Against this backdrop, even the best academic institutions were compelled to make "adjustments" in their branches established in what's called Doha’s Education City. These adjustments included removing some liberal books from courses’ reading lists or signing a cooperation agreement between Northwestern's journalism school and controversial media outlets such as Al Jazeera, which talks for Hamas.
A study conducted in 2020 by the Institute for the Study of Global Antisemitism and Policy (ISGAP), discovered troubling findings. The study found a direct connection between the volume of donations from Qatar and other Gulf States and the presence of pro-Palestinian groups on campuses today, specifically Students for Justice in Palestine (SJP). At some universities, SJP organized protests and days of rage as early as October 8, even before Israel carried out significant attacks in Gaza.

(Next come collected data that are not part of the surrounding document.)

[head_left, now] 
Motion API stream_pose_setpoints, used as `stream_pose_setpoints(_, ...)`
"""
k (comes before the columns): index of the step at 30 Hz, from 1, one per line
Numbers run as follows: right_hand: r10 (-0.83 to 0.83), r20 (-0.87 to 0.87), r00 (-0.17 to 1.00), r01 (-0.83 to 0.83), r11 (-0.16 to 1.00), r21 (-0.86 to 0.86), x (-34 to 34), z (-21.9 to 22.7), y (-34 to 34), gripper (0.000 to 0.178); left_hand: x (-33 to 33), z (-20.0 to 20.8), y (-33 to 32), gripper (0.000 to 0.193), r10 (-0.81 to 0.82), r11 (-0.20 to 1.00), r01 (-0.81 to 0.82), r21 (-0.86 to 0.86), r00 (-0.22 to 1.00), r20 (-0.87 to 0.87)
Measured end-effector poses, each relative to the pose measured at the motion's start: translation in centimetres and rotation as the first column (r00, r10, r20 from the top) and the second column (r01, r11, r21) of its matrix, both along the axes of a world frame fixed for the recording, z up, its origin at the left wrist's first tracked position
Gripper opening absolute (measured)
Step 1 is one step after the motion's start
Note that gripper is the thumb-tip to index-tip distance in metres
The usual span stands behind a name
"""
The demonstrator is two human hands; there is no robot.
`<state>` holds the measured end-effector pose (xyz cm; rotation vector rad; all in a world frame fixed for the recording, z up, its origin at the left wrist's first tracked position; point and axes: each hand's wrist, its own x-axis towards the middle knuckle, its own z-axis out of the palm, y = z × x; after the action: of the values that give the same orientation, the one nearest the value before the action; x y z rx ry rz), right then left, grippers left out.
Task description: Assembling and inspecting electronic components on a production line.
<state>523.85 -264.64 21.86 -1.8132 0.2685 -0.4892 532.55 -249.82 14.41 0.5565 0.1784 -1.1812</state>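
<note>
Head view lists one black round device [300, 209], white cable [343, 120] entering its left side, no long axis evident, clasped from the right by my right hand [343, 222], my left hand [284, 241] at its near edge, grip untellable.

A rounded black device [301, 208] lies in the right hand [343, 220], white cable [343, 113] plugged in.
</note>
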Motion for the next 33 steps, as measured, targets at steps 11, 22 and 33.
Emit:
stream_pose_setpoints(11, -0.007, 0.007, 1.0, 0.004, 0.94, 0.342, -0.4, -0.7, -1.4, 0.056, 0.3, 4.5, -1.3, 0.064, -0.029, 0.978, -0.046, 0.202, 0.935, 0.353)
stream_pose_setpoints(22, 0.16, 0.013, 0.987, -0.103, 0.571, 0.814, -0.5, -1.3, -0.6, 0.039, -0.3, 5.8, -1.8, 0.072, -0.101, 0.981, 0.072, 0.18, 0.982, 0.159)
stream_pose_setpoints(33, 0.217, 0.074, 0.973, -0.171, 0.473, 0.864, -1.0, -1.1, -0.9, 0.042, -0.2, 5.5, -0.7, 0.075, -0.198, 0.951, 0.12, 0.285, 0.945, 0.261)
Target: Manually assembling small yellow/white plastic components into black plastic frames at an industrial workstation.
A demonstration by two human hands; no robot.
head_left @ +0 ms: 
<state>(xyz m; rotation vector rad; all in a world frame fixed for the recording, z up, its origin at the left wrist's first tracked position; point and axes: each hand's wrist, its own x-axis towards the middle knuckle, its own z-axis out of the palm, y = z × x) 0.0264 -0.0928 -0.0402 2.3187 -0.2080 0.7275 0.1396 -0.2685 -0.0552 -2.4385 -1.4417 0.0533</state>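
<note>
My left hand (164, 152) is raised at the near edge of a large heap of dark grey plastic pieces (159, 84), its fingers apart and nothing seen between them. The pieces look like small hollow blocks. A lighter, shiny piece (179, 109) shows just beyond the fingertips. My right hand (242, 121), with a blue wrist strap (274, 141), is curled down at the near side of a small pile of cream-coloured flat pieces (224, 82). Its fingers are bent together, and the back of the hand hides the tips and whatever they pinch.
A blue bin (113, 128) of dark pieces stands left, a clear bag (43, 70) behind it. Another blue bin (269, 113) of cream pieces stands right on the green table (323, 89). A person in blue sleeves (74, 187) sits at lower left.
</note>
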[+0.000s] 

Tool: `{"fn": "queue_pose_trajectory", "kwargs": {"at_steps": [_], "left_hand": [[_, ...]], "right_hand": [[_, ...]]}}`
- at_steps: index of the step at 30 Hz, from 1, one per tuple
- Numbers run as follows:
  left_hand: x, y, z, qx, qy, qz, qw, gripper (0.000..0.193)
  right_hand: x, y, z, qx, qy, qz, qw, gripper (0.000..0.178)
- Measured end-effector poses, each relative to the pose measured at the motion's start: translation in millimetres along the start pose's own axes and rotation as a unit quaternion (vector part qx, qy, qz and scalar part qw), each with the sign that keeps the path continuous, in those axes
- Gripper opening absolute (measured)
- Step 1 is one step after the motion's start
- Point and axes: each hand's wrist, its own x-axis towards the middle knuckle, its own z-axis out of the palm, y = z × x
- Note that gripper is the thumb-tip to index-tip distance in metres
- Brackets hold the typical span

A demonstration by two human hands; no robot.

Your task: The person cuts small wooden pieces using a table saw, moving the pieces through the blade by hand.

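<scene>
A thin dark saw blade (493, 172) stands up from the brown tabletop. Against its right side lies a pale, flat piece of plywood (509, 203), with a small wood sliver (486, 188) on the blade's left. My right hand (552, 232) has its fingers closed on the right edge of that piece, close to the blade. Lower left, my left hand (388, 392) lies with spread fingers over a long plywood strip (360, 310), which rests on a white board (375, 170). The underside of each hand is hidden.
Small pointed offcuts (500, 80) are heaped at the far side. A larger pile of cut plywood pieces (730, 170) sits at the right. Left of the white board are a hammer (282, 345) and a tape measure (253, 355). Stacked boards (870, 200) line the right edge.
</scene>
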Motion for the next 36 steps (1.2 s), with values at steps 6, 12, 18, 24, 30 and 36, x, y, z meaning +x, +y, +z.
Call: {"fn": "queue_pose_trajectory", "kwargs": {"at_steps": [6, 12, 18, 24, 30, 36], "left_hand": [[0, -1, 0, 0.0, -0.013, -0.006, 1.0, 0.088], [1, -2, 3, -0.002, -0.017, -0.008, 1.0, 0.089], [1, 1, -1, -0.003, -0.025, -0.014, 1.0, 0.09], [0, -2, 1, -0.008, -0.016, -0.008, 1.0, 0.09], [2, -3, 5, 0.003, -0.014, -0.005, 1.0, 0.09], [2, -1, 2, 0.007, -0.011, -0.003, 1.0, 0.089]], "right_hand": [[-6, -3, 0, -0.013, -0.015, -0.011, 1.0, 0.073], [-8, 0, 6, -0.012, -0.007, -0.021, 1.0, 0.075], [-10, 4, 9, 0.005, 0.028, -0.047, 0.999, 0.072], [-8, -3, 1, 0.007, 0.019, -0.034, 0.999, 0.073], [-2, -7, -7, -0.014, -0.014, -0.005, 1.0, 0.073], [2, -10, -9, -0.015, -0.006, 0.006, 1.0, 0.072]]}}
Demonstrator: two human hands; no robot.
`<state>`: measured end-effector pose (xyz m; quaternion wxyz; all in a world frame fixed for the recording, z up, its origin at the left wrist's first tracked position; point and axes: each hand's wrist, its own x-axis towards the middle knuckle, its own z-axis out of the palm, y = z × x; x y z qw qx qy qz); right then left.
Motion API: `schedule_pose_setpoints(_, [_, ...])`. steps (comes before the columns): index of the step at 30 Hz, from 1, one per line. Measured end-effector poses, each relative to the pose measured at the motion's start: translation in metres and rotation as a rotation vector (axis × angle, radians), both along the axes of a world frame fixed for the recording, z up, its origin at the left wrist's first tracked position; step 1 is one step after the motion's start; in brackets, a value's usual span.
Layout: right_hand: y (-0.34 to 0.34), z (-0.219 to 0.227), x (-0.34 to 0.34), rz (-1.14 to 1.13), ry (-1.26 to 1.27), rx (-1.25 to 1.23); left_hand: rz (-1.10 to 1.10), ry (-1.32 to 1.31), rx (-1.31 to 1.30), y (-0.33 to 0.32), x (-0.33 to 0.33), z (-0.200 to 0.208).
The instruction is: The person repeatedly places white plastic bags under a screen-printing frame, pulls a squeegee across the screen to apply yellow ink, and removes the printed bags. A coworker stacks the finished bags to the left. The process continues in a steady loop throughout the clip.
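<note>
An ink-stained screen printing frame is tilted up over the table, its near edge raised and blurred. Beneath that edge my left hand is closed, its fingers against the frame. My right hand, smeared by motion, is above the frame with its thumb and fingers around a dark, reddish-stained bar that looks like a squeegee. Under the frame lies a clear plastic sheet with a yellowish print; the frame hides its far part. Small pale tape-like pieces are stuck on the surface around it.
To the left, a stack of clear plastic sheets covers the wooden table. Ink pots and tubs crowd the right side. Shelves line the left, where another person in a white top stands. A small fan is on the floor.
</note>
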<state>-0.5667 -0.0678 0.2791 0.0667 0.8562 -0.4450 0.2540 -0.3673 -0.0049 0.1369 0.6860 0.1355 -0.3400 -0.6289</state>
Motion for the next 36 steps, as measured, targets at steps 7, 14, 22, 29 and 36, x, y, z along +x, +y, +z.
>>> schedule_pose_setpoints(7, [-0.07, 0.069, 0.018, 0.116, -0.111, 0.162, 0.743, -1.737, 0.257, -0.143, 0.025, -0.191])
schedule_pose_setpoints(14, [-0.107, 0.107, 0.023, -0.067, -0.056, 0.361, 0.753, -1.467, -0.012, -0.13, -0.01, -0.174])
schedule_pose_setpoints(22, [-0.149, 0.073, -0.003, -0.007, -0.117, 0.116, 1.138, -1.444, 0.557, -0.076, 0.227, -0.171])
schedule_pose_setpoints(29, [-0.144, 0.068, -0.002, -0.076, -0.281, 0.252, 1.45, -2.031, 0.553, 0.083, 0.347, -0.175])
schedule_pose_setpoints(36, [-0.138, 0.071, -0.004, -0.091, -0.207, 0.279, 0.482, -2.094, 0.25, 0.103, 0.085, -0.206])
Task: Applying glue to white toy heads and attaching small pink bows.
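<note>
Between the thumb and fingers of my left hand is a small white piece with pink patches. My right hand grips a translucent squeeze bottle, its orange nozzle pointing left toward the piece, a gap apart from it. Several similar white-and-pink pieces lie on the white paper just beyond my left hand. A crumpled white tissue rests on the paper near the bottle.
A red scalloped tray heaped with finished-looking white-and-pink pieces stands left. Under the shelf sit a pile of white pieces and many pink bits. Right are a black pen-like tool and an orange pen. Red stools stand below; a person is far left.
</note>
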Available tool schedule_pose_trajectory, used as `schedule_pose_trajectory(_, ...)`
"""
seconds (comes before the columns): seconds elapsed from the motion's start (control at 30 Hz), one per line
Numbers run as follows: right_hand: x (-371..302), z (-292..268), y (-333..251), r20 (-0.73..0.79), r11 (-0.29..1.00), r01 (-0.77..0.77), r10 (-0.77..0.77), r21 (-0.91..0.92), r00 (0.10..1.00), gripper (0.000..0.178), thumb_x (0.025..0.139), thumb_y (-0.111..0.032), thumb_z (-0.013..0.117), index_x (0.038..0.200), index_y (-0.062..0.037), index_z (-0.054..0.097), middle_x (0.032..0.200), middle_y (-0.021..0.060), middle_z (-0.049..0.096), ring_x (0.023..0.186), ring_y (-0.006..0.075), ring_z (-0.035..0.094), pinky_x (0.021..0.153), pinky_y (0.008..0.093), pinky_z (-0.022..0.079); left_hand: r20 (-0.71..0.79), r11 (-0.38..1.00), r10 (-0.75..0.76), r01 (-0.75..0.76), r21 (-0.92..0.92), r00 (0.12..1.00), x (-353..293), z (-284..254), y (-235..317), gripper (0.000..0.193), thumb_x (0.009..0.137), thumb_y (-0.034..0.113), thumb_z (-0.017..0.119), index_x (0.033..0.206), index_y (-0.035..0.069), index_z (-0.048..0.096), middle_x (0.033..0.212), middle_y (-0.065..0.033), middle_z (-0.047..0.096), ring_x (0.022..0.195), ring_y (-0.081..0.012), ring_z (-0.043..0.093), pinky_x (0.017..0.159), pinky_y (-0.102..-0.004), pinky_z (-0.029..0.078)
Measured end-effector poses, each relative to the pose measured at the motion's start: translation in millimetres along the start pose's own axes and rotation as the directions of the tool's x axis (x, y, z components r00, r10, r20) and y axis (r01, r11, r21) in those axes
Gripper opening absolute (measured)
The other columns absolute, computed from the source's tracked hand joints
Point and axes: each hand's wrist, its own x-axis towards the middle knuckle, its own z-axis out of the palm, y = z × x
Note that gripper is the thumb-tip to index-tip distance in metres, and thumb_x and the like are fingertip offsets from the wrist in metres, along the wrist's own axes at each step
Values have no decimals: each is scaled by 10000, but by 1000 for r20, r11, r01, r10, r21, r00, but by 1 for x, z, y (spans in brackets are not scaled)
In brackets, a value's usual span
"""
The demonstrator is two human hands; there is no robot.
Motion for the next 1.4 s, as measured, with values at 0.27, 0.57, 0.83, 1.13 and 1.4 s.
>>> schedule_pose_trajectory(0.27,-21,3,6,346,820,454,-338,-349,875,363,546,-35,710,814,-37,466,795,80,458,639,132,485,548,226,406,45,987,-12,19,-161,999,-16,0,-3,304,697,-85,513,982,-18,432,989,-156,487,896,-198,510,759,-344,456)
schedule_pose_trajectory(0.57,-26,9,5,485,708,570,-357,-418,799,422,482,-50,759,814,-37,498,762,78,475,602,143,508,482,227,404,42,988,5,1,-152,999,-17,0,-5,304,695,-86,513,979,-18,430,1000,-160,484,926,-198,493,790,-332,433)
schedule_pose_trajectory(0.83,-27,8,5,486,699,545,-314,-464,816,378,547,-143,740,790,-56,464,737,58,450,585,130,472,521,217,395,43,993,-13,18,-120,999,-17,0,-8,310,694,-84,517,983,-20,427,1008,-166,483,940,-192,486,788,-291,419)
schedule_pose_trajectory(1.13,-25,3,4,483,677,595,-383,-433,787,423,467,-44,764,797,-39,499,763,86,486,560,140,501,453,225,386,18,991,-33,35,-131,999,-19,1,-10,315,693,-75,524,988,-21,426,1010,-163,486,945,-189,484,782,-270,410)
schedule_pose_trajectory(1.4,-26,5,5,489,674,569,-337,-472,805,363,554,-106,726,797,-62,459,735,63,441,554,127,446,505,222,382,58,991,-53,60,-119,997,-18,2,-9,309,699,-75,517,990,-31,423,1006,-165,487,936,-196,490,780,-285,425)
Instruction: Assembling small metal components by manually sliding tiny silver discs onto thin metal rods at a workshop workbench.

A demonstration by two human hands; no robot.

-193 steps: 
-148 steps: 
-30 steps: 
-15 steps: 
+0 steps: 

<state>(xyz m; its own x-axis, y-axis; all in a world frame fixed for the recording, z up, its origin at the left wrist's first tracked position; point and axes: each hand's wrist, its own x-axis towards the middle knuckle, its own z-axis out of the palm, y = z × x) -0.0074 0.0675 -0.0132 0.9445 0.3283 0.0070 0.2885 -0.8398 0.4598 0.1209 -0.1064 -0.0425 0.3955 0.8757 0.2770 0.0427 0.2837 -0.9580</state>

Even Claudine Gay, Harvard’s president who was among the first to face the storm, now realizes that things have spiraled out of control. Contrary to her carefully worded statements from the last week, her words are now becoming more critical. "For far too long, Harvard has done too little to address the ongoing presence of antisemitism, which has a long and shameful history in the university."
Antisemitic sentiments aren’t a new phenomenon in American elite universities. In recent weeks, the overwhelming wave of hate was too strong, causing deep reputational damage. This took place even before a line of Jewish businesspeople, announced the suspension of donations to educational institutions and cautioned they wouldn't employ graduates from universities allowing violent protests against Israel to take place in their campuses.